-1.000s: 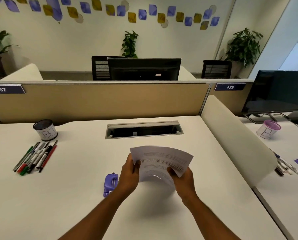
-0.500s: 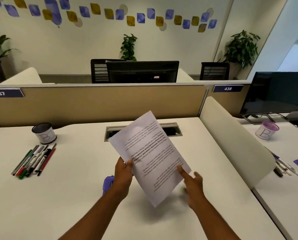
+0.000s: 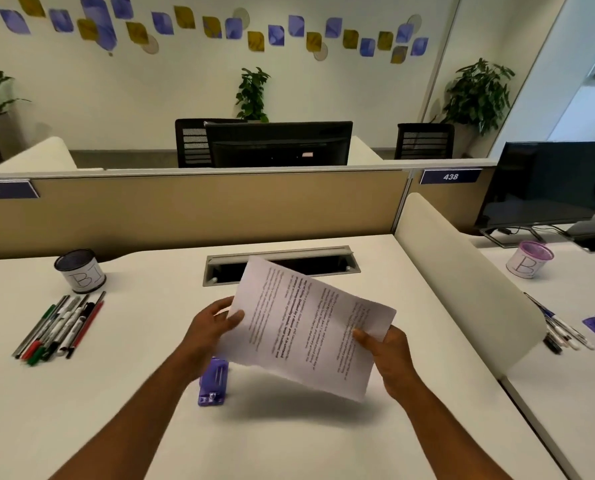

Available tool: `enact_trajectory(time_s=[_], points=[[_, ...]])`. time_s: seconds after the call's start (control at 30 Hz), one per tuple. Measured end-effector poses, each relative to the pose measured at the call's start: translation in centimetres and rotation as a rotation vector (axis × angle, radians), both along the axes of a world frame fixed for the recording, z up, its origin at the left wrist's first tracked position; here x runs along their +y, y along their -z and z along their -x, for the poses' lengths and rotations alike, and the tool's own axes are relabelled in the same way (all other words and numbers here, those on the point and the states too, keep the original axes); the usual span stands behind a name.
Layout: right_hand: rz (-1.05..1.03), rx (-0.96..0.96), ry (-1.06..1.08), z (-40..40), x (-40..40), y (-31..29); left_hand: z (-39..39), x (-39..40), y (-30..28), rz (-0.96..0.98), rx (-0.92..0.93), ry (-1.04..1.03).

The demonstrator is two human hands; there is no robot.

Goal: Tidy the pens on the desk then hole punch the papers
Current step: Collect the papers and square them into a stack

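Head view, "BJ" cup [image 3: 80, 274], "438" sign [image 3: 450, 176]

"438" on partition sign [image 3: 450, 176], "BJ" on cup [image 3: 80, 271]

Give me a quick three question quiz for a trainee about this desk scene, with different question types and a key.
1. True or false: the pens are already in the cup.
2. Multiple choice: what grips the papers? A) left hand only B) right hand only C) both hands
3. Fill in: the purple hole punch lies on the desk, partly under the ____ edge of the papers.

Key: 1 false, the pens lie on the desk beside the cup. 2 C. 3 left.
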State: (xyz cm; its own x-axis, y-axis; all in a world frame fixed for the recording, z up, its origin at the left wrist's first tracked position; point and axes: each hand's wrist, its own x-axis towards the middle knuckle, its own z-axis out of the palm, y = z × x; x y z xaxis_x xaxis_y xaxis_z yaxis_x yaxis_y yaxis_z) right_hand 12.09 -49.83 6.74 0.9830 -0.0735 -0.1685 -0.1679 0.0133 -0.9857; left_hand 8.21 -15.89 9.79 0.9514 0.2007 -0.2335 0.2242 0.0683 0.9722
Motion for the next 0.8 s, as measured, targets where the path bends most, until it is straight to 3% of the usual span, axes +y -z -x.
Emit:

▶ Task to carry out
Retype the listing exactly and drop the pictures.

▶ Written answer
-1.000s: 
-0.500s: 
+0.000s: 

Available tool: `enact_trajectory(time_s=[_], points=[[_, ...]])`. time_s: seconds after the call's start (control at 30 Hz), one per tuple. Measured end-effector poses, each relative to the pose measured at the call's start: translation in centimetres and rotation as a rotation vector (axis × angle, radians), both along the axes of a world frame fixed for the recording, z up, its origin at the left wrist's first tracked position; here x runs along their +y, y along their -z and z along their -x, for the poses' lengths and rotations alike, and the tool's own axes are relabelled in the same way (all other words and numbers here, those on the point and the states too, keep the original axes); the usual span stands behind a name.
Layout: right_hand: rz (-1.05..1.03), rx (-0.96..0.96), ry (-1.06..1.08), z (-40..40), x (-40..40), y (-31..29); left_hand: z (-39..39), x (-39..40), y (-30..28), rz (-0.96..0.98), rx (-0.92..0.93), ry (-1.04..1.03).

The demonstrator is two human hands; there is no robot.

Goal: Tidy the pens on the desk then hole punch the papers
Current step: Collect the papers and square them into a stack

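Head view, "BJ" cup [image 3: 80, 274], "438" sign [image 3: 450, 176]

"438" on partition sign [image 3: 450, 176], "BJ" on cup [image 3: 80, 271]

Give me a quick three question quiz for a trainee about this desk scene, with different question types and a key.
1. True or false: the pens are already in the cup.
2. Multiple choice: what grips the papers? A) left hand only B) right hand only C) both hands
3. Fill in: the purple hole punch lies on the desk, partly under the ____ edge of the papers.

Key: 1 false, the pens lie on the desk beside the cup. 2 C. 3 left.
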State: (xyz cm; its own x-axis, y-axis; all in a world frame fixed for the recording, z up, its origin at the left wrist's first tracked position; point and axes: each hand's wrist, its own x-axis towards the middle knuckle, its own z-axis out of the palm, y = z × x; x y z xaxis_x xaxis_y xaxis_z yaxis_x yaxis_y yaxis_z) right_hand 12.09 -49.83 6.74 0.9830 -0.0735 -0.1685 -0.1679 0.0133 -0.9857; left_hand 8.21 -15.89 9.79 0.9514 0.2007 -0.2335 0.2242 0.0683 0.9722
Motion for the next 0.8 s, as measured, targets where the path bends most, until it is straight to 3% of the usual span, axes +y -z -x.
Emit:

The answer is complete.